Sébastien Schemmel (born 2 June 1975) is a French former professional footballer who played as a defender.

Career
Schemmel was born in Nancy. He played for AS Nancy and Metz before being signed by manager Harry Redknapp for West Ham United. Metz president Carlo Molinari had complained about Schemmel's character, saying he was "phenomenally unstable." Schemmel was dropped from the Metz team and fined after an incident in December 2000 when he insulted two journalists, who later lodged a formal complaint with police.

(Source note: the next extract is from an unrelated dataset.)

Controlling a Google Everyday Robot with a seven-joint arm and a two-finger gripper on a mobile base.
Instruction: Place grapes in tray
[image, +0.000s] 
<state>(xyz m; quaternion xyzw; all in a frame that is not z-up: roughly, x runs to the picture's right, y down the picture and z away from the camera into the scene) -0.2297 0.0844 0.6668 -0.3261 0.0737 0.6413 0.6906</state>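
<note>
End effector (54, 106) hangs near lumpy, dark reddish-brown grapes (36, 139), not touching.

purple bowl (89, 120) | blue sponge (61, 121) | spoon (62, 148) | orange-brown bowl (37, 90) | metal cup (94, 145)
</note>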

In his first season in the Premier League, 2001–02, he won the "Hammer of the Year" award. Whilst at West Ham he played in their 1–0 victory over Manchester United at Old Trafford in the 2000–01 FA Cup, and scored once in the league against Derby County. The following season saw a downturn in form, perhaps caused by family problems. He left West Ham for Portsmouth in 2003. He scored once during his spell with Portsmouth, in a 2–1 win over Blackpool in the FA Cup.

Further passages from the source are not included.